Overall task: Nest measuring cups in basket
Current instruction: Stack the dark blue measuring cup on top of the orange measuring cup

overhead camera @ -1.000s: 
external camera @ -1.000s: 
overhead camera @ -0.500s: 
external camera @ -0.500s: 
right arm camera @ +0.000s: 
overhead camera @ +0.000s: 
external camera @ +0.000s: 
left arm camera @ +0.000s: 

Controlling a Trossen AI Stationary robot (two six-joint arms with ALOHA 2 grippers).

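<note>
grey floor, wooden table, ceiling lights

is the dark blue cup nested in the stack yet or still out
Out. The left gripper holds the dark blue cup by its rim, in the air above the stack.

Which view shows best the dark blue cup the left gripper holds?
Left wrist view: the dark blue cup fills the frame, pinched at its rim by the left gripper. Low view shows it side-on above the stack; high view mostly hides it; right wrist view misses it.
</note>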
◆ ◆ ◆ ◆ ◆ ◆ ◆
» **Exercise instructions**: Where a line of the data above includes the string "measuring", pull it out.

» **Task output**:
Overall task: Nest measuring cups in basket
Current instruction: Stack the dark blue measuring cup on top of the orange measuring cup

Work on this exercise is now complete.